**Problem:**
Your task is to copy each line of the listing that contains the word "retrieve".

**Data for review:**

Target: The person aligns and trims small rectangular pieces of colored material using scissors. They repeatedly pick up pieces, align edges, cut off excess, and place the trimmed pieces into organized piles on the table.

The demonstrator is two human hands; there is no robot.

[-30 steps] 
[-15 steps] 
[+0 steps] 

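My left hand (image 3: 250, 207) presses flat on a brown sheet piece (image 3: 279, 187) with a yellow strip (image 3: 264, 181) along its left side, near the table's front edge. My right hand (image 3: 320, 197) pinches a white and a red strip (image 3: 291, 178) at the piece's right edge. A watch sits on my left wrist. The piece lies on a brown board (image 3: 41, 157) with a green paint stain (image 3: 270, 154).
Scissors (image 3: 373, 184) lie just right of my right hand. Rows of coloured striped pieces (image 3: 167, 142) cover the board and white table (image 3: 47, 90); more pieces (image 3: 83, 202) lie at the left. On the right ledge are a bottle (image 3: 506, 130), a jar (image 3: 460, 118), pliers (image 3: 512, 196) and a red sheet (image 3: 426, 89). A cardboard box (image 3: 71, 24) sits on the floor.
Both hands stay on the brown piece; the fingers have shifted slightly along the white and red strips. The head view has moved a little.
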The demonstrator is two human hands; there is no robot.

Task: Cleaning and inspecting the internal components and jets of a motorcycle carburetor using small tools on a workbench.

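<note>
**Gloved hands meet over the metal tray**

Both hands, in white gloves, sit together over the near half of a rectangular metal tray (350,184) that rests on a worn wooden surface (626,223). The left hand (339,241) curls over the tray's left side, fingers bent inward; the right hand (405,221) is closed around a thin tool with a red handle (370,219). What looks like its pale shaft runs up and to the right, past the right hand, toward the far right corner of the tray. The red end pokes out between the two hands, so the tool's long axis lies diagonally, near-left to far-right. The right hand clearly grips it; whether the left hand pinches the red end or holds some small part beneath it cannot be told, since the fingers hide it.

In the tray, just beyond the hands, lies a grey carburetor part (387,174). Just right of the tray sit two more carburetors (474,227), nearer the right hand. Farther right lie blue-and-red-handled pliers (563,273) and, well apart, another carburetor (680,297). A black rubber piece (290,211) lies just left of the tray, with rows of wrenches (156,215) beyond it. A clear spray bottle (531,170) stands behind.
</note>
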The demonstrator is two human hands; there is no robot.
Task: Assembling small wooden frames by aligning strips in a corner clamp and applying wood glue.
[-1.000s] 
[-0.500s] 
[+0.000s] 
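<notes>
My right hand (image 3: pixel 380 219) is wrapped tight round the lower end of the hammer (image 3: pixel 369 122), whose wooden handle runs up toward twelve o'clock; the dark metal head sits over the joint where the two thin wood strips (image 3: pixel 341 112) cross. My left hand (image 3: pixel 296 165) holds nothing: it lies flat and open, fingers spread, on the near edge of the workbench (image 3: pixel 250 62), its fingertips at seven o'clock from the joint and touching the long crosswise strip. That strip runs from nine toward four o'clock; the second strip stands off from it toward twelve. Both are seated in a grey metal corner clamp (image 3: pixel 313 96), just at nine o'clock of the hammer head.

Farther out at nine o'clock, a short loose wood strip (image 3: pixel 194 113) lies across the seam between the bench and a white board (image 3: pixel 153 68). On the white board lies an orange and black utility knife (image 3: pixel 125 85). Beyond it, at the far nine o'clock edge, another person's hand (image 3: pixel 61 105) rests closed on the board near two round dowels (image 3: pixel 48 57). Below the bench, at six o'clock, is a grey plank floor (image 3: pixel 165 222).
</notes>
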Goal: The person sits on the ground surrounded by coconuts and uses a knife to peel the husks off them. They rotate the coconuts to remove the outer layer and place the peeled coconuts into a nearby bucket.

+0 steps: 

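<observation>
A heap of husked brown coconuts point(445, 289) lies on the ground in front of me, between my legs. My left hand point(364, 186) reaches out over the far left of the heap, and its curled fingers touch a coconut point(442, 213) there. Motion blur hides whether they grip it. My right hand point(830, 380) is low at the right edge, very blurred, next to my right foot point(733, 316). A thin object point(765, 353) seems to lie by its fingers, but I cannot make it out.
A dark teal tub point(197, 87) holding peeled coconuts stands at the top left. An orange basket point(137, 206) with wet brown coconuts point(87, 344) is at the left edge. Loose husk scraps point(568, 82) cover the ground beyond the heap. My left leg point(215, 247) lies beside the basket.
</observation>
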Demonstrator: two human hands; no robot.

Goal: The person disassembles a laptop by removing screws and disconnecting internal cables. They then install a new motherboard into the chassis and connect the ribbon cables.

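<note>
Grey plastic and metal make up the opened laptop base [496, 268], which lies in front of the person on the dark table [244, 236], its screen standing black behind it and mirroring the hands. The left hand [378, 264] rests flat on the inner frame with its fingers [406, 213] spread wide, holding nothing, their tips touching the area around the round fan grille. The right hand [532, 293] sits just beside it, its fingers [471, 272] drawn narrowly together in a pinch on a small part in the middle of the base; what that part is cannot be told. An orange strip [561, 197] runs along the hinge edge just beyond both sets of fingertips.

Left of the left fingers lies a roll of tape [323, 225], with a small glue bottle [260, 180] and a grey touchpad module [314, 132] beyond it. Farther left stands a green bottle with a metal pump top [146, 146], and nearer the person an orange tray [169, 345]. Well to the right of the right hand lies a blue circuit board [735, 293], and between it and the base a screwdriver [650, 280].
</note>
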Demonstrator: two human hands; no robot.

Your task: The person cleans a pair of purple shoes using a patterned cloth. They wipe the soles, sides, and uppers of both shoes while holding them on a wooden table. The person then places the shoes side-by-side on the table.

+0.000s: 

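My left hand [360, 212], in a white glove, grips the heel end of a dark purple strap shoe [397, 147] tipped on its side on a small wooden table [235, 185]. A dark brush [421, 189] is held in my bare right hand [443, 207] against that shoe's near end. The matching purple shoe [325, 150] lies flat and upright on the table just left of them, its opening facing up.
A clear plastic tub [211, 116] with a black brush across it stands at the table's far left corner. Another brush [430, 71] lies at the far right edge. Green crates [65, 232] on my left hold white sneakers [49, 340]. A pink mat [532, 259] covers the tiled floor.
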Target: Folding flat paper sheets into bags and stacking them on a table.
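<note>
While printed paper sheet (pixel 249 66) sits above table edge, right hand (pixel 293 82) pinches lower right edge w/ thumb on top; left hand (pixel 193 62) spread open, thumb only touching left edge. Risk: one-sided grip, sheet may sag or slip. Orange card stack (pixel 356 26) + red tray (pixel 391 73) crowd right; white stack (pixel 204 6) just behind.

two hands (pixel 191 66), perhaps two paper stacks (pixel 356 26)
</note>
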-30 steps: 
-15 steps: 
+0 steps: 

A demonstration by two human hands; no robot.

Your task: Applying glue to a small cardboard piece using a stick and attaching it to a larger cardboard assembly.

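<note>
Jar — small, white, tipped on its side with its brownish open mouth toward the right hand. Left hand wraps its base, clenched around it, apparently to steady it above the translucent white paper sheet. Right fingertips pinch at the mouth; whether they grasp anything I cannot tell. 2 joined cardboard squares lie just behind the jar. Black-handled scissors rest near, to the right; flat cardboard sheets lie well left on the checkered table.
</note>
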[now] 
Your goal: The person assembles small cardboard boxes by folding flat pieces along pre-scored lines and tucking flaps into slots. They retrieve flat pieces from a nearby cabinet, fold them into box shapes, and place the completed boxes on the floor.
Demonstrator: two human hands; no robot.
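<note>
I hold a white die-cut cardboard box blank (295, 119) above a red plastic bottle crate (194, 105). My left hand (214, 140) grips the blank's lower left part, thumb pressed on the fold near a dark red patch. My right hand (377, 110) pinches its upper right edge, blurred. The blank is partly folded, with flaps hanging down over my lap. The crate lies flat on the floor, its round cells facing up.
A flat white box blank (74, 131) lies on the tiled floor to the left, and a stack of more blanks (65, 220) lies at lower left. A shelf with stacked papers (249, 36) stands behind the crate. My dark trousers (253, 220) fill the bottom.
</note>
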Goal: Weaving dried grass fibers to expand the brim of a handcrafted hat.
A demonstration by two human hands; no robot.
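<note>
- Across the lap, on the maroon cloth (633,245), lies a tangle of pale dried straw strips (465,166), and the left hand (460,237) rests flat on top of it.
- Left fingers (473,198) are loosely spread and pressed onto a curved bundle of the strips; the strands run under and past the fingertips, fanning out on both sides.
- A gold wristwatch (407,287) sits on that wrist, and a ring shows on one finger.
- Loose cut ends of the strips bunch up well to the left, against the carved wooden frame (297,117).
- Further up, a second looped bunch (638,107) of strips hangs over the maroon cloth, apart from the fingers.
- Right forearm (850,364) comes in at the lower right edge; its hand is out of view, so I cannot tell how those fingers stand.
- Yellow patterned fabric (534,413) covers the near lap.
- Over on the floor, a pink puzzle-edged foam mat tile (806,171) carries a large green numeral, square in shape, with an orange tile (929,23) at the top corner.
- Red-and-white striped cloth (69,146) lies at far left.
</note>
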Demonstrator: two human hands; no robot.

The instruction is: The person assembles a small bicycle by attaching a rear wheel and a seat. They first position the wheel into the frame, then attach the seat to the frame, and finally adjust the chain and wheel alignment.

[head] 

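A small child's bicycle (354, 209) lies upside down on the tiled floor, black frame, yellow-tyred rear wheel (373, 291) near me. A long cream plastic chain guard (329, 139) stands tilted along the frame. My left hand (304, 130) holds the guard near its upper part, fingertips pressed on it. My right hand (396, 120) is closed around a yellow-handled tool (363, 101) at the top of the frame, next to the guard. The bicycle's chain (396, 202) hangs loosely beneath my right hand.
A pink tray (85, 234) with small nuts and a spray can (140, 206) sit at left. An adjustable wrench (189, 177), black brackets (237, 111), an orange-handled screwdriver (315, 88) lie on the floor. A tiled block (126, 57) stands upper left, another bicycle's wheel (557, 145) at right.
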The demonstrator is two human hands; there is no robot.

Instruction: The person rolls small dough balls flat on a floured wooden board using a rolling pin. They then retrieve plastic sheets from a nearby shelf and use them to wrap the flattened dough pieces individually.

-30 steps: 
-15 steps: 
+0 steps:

**Result for this task:**
Your goal: The person assembles small cardboard boxes by folding flat pieces along pre-scored lines and tucking flaps into slots. They retrieve flat pieces from a nearby cabinet, fold them into box shapes, and place the completed boxes on the floor.
Instruction: The person rolls small dough balls flat on a floured wooden board using a rolling pin. They then retrieve plastic sheets from a nearby shelf and use them to wrap the flattened dough pieces individually.

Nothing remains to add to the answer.